Из-за угла вырулил длинный автобус.

— Надеюсь, вопросы закончились, — сказал Томаш. — Потому что следующий через двадцать минут.

Я влетела в раскрывшиеся двери до того, как он успел что-то возразить.

Томаш с неторопливой неохотой вошёл следом, приложил проездной к валидатору и медленно пройдя через салон, встал рядом, ухватившись за поручень. Капли на его щеках блестели и притягивали взгляд, их очень хотелось вытереть.

— Мы едем к тебе, — объявила я.

— Это невозможно.

— Почему?

— Просто невозможно и всё.

— У тебя дома родители? Бабушка? Родственники из Польши, Чехии или откуда ты там, и ты меня стыдишься? А Надю ты знакомил со своими?

— Количество вопросов зашкаливает.

— В твоих интересах ответить на все. Ведь если я буду продолжать тебя подозревать, то обязательно пойду в полицию.

Я выудила из кармана визитку того дядьки из полиции и помахала перед ним.

— Они сказали сообщать им обо всём интересном. А запись из ТЦ интересная.

— Тебе она нравится? — Томаш гипнотизировал, но я выдержала этот взгляд.

— Очень. Поэтому не хотелось бы с кем-то ещё делиться.

Он рассмеялся и как будто стало легче.

— Понимаешь, дело не в том, есть ли мне что скрывать или нет, — сказал он. — Дело в записи и тебе самой. С моей стороны было бы очень наивно рассчитывать на полное её удаление отовсюду под твоё честное слово.

— Моё честное слово будет заключаться не в гарантиях её удаления, а в том, что я не пойду с ней в полицию.

Автобус плавно притормозил и двери со скрипом растворились, резко схватив за руку, Томаш вытащил меня за собой из салона. Я споткнулась и чуть не упала.

— Почему мы вышли?

Он молча раскрыл над нами зонт.

— Ты испугался, что я с тобой поеду? — внезапно догадалась я. — Правда?

От абсурдности этого поступка мне вдруг стало так смешно, что я расхохоталась на всю улицу. Смеялась и никак не могла остановиться.

— Прекрати вести себя так, — одёрнул Томаш.

— Как так? Мне нельзя смеяться? Это первая весёлая вещь, которая со мной произошла за столько дней. Ты испугался, что я пойду к тебе! Блин, Томаш, это же дико смешно.

— Ты очень громко смеешься. Вызывающе и развязно.

— Что? Развязно?

Развязно. Такое дурацкое бабкино слово. Без пяти минут ругательство или оскорбление.

— Если ты поклянешься не ходить в полицию, я готов ответить на твои вопросы.

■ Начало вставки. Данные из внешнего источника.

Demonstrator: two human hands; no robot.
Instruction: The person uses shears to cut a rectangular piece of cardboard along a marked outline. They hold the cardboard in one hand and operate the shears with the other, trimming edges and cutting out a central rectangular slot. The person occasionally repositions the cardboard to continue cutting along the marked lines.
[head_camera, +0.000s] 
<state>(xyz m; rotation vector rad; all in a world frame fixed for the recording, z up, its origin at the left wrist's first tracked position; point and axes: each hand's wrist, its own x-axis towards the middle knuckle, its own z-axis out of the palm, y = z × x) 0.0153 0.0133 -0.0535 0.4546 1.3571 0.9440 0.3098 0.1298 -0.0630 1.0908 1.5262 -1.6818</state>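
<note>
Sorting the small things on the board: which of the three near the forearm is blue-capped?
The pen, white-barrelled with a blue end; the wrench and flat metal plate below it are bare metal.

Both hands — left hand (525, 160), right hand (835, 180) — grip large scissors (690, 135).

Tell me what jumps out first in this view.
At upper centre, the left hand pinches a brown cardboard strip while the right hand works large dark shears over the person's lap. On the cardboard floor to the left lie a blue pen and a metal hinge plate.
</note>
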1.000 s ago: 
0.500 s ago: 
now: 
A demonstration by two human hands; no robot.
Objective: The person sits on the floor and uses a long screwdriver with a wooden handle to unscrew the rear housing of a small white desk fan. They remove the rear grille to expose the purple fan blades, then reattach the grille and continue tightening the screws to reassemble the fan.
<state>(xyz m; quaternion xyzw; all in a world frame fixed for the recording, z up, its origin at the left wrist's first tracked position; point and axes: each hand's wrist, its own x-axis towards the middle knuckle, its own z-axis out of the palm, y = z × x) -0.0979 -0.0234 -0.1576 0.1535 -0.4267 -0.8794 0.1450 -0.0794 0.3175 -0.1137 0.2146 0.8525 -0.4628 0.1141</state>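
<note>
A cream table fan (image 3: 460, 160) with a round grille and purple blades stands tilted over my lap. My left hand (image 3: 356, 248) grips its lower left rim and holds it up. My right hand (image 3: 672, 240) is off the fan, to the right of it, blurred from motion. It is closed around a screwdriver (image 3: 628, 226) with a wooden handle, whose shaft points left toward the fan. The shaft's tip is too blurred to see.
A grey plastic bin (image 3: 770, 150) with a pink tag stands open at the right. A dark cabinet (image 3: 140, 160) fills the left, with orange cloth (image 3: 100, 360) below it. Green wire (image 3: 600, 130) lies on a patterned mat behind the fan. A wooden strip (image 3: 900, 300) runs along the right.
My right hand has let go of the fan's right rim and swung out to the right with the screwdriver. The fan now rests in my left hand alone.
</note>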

Тяжесть его взгляда припечатывала к земле.

— Ладно, — я натянула улыбку. — Вопрос так вопрос…

Сделала многозначительную паузу:

— Ты считаешь меня красивой?

Серьёзное выражение лица, с которым он чересчур быстро ответил «да» вызвало новый приступ смеха.

— Что-то ещё? — нетерпеливо спросил он.

Мне нужно было узнать у него важные вещи, не стоило ёрничать, но, как и в тот раз в Надиной квартире, я просто не могла удержаться, словно насмешки придавали мне уверенности.

— Ты специально так сказал, чтобы от меня отделаться?

— Нет.

— А я красивее, чем Надя?

— Какое это имеет отношение к тому вечеру?

— Самое прямое. Мне нужно составить твой психологический портрет.

— Прикалываешься?

— Да.

— Надя считала тебя стервой.

— Ну и правильно считала. Лучше быть стервой, чем проституткой.

— В таком случае, твои клятвы ничего не стоят.

Он развернулся и зашагал по дороге вдоль движения автобуса, унося с собой зонт.

Так что холодные капли мигом остудили вспыхнувшее было негодование.

Я опять испортила всё сама.

Когда я только перевелась в эту школу, то была настроена очень агрессивно. Задиралась, хамила и ни с кем не желала общаться. Они все по определению были против меня, а я против них. Фил с Бэзилом пытались «поставить меня на место», но у них это плохо получалось. Потому что ни на какое место я не ставилась. Во мне сидела накопившаяся злость и она требовала выхода.